» BRIEF:
For the data below, please report each line where the word "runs" is found.

(DATASET CONTENT begins)

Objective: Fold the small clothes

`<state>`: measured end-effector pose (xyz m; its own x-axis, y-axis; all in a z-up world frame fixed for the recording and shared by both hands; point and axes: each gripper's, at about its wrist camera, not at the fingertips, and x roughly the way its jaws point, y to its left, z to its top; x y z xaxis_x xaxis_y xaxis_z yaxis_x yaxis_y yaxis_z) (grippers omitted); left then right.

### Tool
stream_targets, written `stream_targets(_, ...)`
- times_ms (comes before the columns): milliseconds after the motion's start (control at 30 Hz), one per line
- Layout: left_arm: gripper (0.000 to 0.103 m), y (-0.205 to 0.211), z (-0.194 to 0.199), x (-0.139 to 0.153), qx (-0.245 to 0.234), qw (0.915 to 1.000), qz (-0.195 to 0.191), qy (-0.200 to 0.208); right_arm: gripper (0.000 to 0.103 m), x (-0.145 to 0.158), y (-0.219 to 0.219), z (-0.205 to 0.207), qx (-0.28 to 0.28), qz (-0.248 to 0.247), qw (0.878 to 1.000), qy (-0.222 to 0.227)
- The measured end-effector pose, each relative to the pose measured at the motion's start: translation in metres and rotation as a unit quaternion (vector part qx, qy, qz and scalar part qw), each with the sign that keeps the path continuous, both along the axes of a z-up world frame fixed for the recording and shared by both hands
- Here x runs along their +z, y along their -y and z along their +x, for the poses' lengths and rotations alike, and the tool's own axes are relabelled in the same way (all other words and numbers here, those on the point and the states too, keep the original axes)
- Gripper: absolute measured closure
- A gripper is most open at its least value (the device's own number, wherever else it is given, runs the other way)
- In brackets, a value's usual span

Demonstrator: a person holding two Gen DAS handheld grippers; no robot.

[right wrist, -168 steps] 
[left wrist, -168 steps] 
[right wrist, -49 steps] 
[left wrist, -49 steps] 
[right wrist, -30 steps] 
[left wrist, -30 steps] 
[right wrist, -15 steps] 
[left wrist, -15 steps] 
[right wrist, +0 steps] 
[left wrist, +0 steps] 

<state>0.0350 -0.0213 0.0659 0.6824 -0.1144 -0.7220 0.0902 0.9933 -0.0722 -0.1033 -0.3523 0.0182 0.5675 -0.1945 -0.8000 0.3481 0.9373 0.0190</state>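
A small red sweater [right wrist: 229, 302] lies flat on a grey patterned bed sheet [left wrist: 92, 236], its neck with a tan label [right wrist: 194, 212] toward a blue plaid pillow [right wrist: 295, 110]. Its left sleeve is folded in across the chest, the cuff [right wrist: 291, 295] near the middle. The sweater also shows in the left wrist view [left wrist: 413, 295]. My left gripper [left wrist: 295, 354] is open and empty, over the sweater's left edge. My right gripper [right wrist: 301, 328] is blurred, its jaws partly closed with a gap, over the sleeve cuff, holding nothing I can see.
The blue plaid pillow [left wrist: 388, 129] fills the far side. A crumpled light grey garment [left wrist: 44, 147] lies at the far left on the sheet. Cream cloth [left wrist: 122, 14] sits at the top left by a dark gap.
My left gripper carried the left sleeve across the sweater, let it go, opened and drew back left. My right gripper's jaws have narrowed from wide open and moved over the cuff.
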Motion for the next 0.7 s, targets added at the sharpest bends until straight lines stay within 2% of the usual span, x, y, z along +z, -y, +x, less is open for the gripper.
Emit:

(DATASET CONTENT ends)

» REPLY:
- Here x runs along their +z, y along their -y and z along their +x, for the poses' lengths and rotations alike, and the tool's own axes are relabelled in the same way (all other words and numbers here, those on the point and the states too, keep the original axes)
- A gripper is most open at its least value (the device's own number, wherever else it is given, runs the other way)

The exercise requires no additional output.